Extracted records: Begin

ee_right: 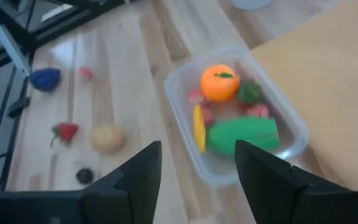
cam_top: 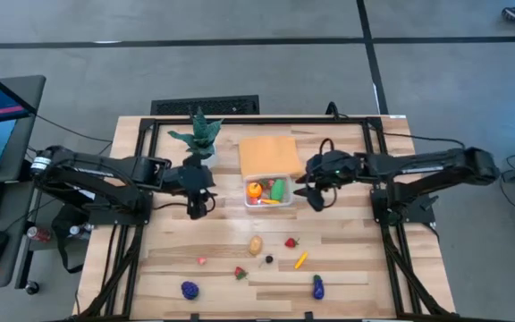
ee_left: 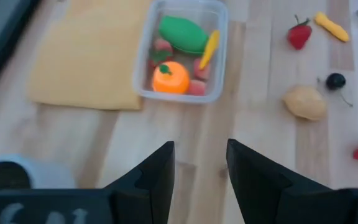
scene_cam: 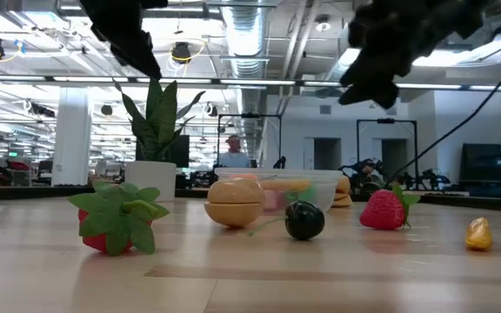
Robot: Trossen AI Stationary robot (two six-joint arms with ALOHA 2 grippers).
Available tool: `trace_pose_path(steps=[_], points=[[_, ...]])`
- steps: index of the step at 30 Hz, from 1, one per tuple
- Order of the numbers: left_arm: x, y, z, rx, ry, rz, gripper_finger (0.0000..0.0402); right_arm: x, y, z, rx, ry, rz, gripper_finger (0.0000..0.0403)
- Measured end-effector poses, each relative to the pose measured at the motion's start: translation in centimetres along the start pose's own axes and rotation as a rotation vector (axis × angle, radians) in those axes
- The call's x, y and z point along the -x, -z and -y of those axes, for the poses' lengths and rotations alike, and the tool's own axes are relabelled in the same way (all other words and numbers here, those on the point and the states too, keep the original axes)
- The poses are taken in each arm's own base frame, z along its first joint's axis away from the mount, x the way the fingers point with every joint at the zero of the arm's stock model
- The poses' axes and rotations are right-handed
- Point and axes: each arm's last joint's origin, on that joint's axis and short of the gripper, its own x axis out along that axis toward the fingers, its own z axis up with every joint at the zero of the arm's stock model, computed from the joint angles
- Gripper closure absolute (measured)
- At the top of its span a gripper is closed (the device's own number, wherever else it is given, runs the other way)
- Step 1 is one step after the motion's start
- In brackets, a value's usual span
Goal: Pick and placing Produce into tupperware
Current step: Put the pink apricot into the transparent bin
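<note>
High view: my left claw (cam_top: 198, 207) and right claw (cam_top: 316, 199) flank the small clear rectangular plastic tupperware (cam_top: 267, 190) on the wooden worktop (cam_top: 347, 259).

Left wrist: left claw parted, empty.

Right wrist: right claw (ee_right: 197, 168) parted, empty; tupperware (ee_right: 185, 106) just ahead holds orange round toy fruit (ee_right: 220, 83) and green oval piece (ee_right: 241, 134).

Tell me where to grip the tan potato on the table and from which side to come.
Grip the potato across its narrow middle, coming straight down from above. It lies flat on the table, rounded, with bare wood on both sides; the small black berry sits close by, so set the fingers clear of it.
</note>
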Motion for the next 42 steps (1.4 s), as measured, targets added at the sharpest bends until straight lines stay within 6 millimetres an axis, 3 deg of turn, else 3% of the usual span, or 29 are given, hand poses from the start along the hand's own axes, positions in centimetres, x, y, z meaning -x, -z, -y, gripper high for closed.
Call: trace_pose_path(steps=[7, 17, 25, 42], points=[[-1.0, 1.8, 0.7, 0.074, 0.147, -0.104, 0.0264, 3.3, 1.8, -0.5, -0.015, -0.001, -0.12, 0.0224], [0.1, 3.4, 5.1, -0.002, 0.319, -0.185, 0.0264, 6.3, 3.1, -1.5, 0.005, -0.049, -0.142, 0.0238], [0.2, 5.1, 8.4, -0.02, 0.277, -0.213, 0.0264, 6.8, 3.5, -1.9, 0.01, -0.066, -0.155, 0.0248], [-2.1, 10.1, 15.0, -0.039, 0.145, -0.293, 0.0264, 6.8, 3.7, -2.3, 0.0, -0.076, -0.174, 0.0266]])
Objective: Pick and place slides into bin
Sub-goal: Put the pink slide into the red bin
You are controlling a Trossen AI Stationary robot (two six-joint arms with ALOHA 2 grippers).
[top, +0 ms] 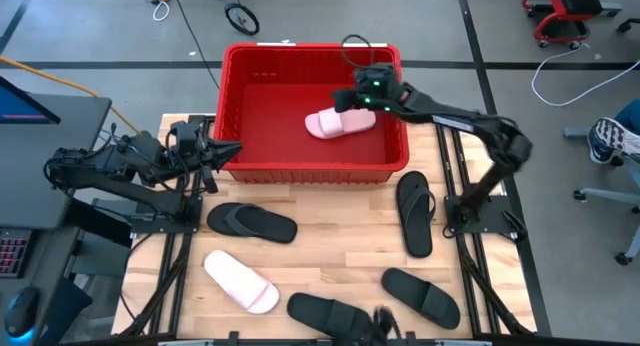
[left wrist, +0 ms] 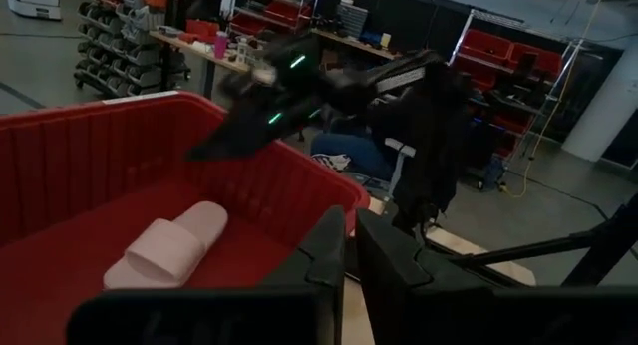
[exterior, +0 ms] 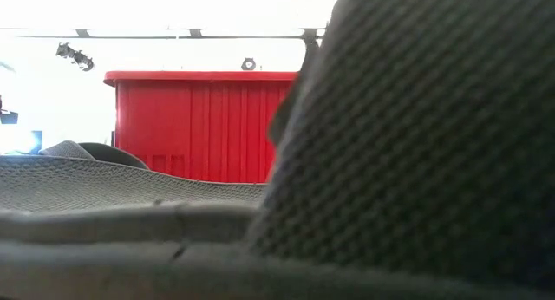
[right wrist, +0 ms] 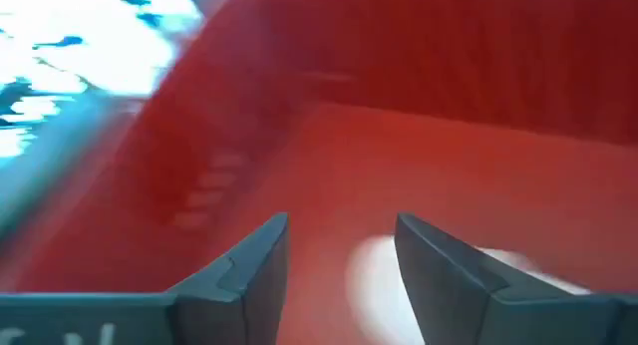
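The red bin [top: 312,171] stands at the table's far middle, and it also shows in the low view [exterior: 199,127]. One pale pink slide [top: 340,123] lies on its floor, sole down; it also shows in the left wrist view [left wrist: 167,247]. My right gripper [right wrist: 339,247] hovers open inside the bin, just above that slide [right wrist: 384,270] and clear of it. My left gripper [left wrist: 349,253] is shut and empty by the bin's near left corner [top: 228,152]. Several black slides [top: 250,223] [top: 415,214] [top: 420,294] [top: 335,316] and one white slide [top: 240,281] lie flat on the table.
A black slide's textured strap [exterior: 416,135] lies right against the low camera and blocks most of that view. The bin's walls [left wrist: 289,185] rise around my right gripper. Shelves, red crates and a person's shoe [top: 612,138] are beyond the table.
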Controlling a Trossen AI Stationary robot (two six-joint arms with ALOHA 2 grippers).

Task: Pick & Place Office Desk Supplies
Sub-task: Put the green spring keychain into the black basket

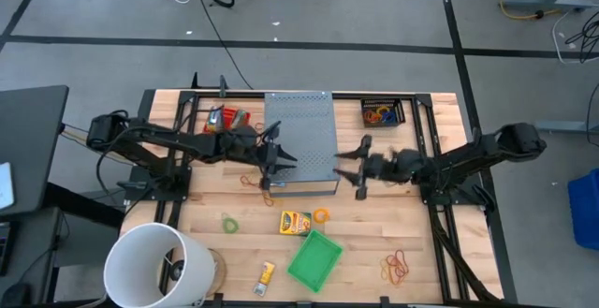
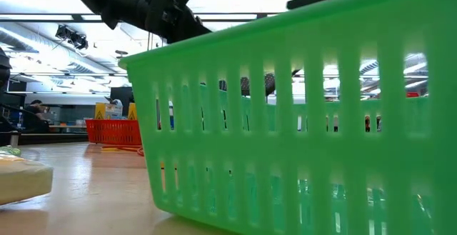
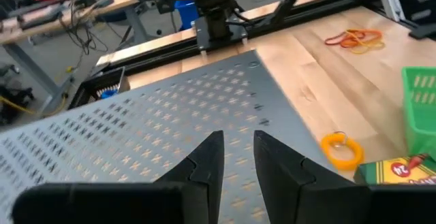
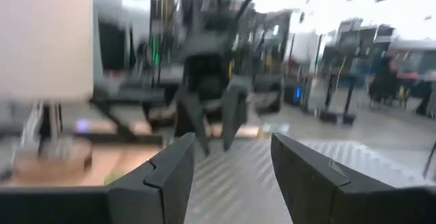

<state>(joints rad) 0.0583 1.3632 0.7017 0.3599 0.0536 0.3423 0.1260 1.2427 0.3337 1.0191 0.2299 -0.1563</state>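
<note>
Left claw [image 3: 237,139]: hanging over the left edge of the grey perforated box [image 1: 301,139], at the middle of the counter [image 1: 440,252]; standing only a narrow gap apart; gripping nothing.

Right claw [image 4: 231,146]: hanging at the box's right edge, facing the left claw across it; standing wide apart; also gripping nothing.

Lying on the bare wood off the box's near-left corner: thin orange loops [image 1: 269,197].

Lying farther toward the counter's near edge: yellow-orange printed packet [image 1: 296,221], with an orange ring [image 1: 321,215] just beside it on the right and a green loop [image 1: 229,222] well apart on the left.

Sitting tilted near the middle of the near edge: green slatted basket [image 1: 314,258], filling most of the low view; a small yellow packet [image 1: 266,272] lying to its left.

Resting toward the near-right corner: a heap of orange and red loops [image 1: 397,268].

Standing at the far edge: a black bin [image 1: 382,113] holding more loops toward the right corner, a red basket [image 1: 225,118] toward the left.

Occupying the near-left corner: big white bucket [image 1: 154,266].
</note>
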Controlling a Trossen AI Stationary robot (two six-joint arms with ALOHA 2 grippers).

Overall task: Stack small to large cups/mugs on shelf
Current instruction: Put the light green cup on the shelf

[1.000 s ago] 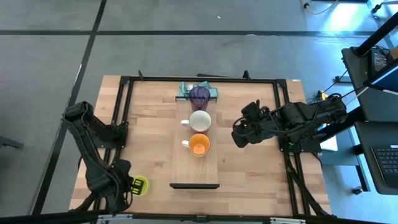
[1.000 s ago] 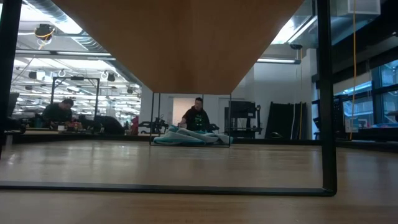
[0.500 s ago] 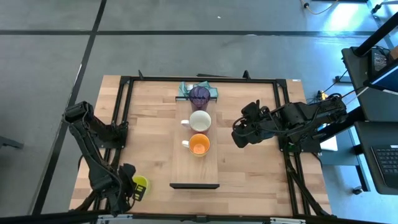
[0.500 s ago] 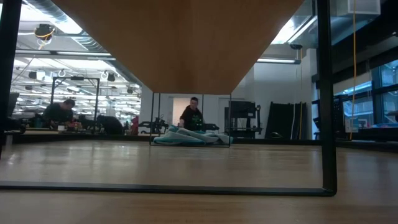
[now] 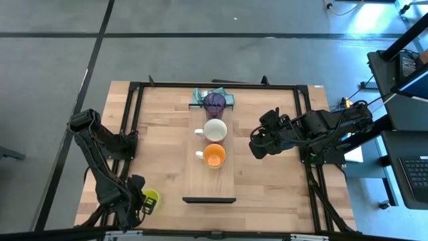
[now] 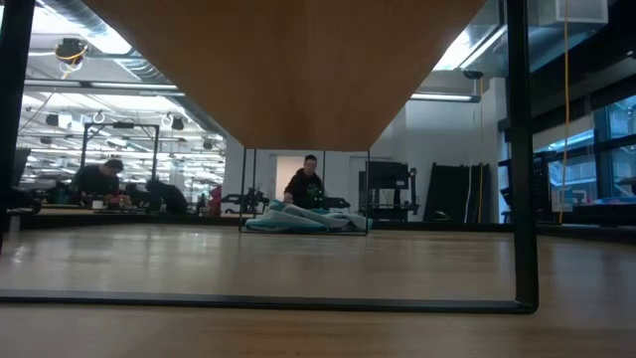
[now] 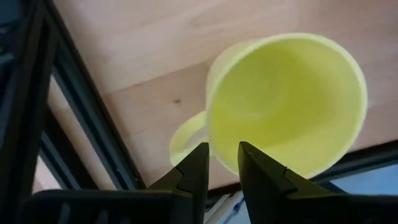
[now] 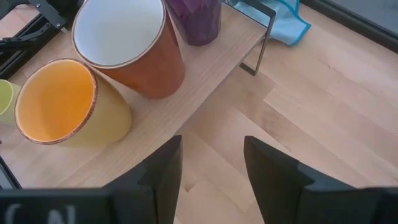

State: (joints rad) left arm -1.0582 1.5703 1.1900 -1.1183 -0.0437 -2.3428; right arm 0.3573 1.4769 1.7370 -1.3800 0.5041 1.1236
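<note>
Left end effector (image 7: 222, 163) pinching yellow-green mug (image 7: 286, 102) rim

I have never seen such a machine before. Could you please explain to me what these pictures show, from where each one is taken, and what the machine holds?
It is a robot with two dark arms at a wooden table. One camera looks straight down from above, one looks level across the tabletop, and one sits on each wrist.

A pale shelf lies on the middle of the table. On it stand, in a row, a purple tumbler, a white-inside mug and an orange mug. A teal cloth lies behind the tumbler.

The left gripper, at the near left corner, has its fingers pinching the rim of the yellow-green mug, next to the handle. The right gripper waits open beside the shelf, holding nothing.
</note>
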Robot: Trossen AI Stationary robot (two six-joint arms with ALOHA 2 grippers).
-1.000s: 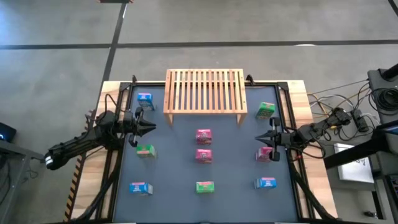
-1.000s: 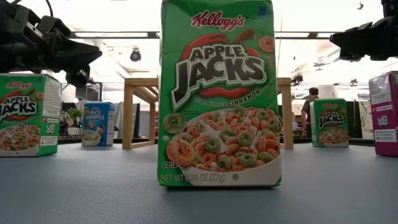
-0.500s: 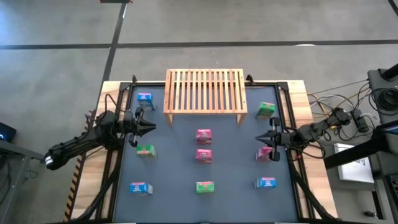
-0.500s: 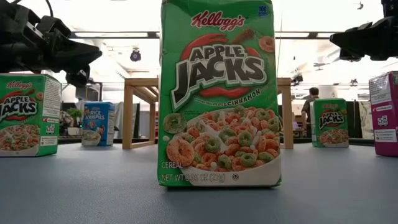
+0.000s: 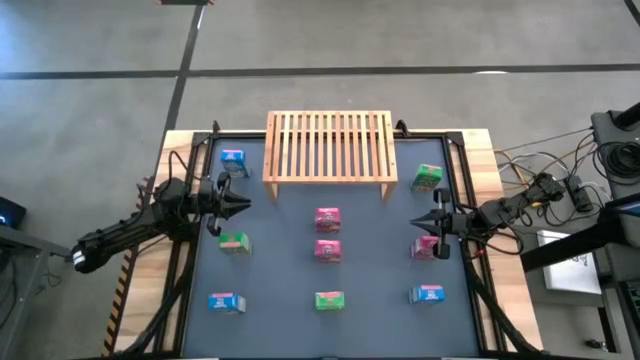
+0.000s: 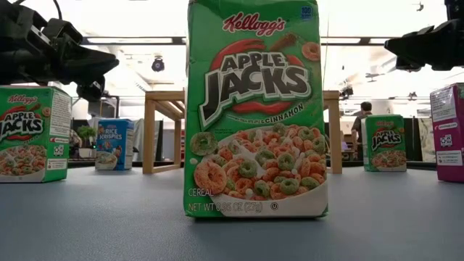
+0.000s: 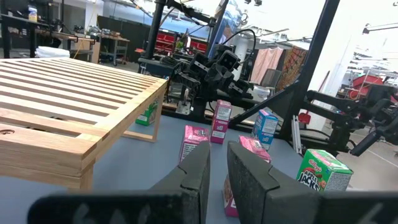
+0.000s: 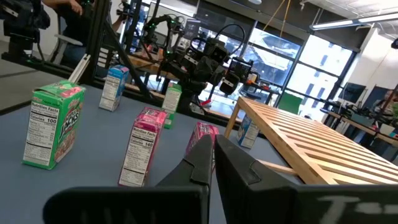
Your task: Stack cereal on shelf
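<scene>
The light-wood slatted shelf stands at the upper centre of the dark grey bench in the high view; its top carries no box.

Nine small cardboard cereal boxes stand on the bench surface:
- blue box at upper left, beside the shelf; blue box at lower left; blue box at lower right.
- green box at upper right, beside the shelf; green box at mid left; green box at lower centre — this one fills the low view.
- two pink boxes at centre, one above the other; a third pink box at mid right.

The left claw hangs at mid left, just above the mid-left green box, fingers close together with a narrow gap, holding nothing. The right claw hangs at mid right, just above the third pink box, fingers pressed together — empty.
</scene>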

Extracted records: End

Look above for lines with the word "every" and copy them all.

- The poses are taken in each arm's own base frame, z along its first joint's axis away from the mount, x the way the fingers point with every joint at the zero of the arm's stock model
- Point and axes: each arm's last joint's origin, on that joint's axis and short of the gripper, its own x axis out along that axis toward the fingers, its own z axis up with every joint at the zero of the arm's stock model, computed from the joint angles

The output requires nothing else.